_DESCRIPTION OF THE TASK:_ The full listing, returned exactly and free of pictures, is the expected answer.

[[ DATASET CONTENT open ]]

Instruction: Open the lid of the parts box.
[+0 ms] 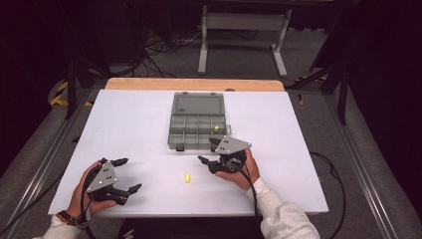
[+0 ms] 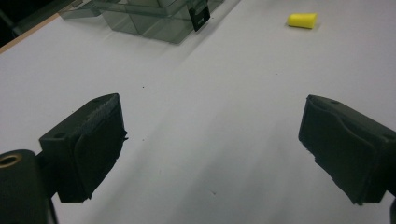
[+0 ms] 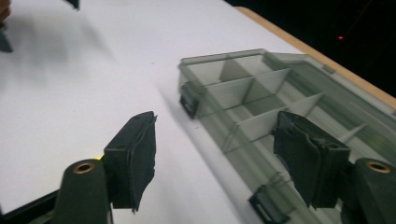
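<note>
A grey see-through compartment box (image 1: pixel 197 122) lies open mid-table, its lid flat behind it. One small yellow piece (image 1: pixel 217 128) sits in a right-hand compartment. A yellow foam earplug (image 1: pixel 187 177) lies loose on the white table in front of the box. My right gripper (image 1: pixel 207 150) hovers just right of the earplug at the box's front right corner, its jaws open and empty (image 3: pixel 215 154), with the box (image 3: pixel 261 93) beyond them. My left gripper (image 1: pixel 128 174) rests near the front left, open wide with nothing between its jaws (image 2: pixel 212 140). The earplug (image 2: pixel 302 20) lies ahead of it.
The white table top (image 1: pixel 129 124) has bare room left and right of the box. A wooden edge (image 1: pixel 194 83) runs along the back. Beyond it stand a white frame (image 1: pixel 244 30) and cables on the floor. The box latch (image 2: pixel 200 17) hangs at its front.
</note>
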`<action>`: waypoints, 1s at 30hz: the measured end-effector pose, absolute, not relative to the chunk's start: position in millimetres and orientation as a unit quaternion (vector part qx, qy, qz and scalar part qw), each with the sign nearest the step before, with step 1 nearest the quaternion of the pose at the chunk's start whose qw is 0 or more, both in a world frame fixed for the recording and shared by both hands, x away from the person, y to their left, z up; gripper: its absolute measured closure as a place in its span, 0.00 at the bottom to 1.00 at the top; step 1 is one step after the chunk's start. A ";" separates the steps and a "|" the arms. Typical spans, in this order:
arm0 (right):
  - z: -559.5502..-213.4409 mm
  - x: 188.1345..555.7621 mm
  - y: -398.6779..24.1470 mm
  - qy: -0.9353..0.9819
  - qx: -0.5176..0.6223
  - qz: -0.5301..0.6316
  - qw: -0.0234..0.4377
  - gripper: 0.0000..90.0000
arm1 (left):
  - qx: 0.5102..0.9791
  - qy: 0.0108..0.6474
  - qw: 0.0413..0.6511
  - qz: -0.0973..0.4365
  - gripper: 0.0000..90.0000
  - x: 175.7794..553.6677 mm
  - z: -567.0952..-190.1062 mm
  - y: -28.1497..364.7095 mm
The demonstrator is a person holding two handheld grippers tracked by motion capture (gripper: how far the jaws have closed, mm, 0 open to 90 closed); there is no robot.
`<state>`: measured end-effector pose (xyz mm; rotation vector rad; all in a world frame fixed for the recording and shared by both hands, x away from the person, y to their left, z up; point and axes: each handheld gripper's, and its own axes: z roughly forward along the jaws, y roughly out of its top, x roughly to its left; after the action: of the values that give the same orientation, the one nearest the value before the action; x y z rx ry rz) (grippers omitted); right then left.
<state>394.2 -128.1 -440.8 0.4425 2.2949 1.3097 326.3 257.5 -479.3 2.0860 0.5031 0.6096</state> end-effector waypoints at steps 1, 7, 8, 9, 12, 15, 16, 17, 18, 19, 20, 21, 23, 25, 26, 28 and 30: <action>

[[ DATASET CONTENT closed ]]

_SOLVED EXERCISE:_
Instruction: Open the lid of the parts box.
[+0 ms] 
[+0 ms] 
[+0 ms] 
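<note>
A grey see-through compartment box (image 1: pixel 197 122) lies open mid-table, its lid flat behind it. One small yellow piece (image 1: pixel 217 128) sits in a right-hand compartment. A yellow foam earplug (image 1: pixel 187 177) lies loose on the white table in front of the box. My right gripper (image 1: pixel 207 150) hovers just right of the earplug at the box's front right corner, its jaws open and empty (image 3: pixel 215 154), with the box (image 3: pixel 261 93) beyond them. My left gripper (image 1: pixel 128 174) rests near the front left, open wide with nothing between its jaws (image 2: pixel 212 140). The earplug (image 2: pixel 302 20) lies ahead of it.
The white table top (image 1: pixel 129 124) has bare room left and right of the box. A wooden edge (image 1: pixel 194 83) runs along the back. Beyond it stand a white frame (image 1: pixel 244 30) and cables on the floor. The box latch (image 2: pixel 200 17) hangs at its front.
</note>
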`<action>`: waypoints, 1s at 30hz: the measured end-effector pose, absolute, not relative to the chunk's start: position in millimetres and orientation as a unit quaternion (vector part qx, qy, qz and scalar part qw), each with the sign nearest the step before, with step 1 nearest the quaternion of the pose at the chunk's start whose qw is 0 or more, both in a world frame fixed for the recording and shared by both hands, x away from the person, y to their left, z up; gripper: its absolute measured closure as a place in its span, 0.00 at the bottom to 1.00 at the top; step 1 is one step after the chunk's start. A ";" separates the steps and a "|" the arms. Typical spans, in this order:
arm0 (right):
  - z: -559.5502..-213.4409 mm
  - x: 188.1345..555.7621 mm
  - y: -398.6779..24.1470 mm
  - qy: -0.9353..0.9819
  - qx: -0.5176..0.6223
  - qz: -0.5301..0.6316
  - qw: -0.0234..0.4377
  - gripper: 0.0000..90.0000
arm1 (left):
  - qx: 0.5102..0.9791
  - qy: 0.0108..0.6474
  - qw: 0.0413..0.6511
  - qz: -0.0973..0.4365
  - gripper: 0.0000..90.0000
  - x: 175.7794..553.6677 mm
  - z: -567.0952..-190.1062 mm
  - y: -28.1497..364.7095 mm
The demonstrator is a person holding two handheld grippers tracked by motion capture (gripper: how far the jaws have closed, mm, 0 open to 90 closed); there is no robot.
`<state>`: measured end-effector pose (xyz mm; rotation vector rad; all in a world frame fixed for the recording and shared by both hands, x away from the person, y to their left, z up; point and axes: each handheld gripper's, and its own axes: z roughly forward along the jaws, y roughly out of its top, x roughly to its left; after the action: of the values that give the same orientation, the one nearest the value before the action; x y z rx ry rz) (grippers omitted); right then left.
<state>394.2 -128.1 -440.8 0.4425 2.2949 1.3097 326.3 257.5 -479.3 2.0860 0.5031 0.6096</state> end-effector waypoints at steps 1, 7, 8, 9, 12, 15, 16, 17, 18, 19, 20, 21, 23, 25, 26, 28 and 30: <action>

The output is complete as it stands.